◆ Task objective ◆
Below is a listing from which only part is wanted; return exactly the lines from the one with "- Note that" up to and including the one with "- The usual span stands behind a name".
--------------------
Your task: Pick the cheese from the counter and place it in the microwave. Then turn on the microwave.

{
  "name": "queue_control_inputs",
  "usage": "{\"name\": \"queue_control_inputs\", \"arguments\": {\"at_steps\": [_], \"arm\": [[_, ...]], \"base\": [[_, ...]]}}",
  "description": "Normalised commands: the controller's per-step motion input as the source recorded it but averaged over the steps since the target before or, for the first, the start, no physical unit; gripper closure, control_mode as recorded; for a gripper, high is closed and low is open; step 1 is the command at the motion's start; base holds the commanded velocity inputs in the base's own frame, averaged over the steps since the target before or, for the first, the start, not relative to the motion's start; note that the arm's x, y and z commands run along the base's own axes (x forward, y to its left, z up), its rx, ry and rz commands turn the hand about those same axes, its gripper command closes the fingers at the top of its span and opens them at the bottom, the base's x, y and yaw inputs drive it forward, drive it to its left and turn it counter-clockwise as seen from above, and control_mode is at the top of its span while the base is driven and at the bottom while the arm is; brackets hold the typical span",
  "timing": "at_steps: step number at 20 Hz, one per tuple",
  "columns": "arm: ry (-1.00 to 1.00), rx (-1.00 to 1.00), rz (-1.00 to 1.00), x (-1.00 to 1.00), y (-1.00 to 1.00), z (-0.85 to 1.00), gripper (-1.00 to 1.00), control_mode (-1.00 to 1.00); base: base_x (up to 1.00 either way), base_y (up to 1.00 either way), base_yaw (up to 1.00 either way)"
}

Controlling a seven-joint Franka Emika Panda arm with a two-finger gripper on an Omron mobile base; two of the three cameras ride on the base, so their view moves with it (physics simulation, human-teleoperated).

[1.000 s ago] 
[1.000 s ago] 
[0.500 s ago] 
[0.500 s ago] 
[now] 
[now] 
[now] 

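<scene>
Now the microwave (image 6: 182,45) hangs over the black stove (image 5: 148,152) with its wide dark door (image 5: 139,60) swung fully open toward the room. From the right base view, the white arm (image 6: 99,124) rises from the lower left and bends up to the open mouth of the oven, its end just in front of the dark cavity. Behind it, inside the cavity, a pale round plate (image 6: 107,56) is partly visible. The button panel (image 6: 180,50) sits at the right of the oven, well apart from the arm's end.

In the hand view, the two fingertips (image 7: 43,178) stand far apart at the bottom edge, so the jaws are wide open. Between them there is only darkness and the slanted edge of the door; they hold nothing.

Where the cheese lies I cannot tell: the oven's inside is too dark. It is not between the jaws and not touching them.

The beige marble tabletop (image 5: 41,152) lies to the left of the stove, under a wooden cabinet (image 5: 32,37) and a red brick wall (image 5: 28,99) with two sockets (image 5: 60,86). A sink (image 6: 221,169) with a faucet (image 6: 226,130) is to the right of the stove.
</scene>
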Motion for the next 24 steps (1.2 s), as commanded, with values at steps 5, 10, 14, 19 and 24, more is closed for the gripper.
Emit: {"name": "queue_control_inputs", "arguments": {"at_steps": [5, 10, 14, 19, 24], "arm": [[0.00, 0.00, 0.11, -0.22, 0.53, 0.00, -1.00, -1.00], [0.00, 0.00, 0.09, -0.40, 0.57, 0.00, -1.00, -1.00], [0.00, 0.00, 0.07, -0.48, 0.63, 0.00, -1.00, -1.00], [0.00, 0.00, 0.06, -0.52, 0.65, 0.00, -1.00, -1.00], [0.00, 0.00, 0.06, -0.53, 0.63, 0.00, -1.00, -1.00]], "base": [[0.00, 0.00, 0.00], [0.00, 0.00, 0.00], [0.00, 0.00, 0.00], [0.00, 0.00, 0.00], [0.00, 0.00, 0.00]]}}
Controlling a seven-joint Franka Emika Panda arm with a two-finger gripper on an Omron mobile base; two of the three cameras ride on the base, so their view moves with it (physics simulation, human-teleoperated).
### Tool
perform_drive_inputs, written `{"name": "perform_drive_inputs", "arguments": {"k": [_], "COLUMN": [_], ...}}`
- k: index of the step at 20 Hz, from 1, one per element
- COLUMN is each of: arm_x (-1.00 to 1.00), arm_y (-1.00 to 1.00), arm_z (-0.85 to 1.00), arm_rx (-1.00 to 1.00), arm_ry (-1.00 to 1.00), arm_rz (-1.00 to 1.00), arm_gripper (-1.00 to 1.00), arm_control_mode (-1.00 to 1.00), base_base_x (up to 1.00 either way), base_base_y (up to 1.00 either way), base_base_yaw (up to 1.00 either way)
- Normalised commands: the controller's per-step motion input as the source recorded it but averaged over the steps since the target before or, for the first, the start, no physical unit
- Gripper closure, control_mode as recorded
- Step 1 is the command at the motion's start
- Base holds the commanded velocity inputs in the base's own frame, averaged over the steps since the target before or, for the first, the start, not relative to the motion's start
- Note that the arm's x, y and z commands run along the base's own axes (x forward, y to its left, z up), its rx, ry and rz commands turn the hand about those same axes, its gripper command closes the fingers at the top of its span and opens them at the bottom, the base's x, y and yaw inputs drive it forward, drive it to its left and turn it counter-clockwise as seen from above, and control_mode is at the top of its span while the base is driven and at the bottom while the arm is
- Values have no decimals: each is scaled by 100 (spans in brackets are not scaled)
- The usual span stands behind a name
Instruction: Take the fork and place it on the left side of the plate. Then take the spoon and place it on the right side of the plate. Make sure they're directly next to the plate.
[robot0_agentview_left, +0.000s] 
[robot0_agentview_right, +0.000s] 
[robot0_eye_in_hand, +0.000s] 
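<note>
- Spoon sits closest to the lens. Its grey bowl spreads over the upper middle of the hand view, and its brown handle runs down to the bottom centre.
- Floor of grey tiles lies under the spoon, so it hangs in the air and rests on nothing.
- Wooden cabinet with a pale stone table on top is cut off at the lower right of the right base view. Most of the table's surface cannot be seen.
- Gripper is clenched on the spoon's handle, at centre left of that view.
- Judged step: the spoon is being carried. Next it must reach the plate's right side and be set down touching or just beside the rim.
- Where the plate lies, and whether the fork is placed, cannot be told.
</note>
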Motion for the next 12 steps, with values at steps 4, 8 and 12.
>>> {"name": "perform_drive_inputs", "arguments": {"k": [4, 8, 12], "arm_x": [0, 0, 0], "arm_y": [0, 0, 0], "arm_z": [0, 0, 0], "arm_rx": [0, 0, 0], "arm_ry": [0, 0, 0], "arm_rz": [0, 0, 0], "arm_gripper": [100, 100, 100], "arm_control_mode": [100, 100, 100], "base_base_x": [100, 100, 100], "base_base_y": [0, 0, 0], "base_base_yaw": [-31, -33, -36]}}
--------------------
◆ Exercise response ◆
- Note that the arm's x, y and z commands run along the base's own axes (x forward, y to its left, z up), its rx, ry and rz commands turn the hand about those same axes, its gripper command closes the fingers at the top of its span and opens them at the bottom, the base's x, y and yaw inputs drive it forward, drive it to its left and turn it counter-clockwise as seen from above, and control_mode is at the top of its span while the base is driven and at the bottom while the arm is
- Values have no decimals: each is scaled by 100 (spans in brackets are not scaled)
- The usual span stands behind a name

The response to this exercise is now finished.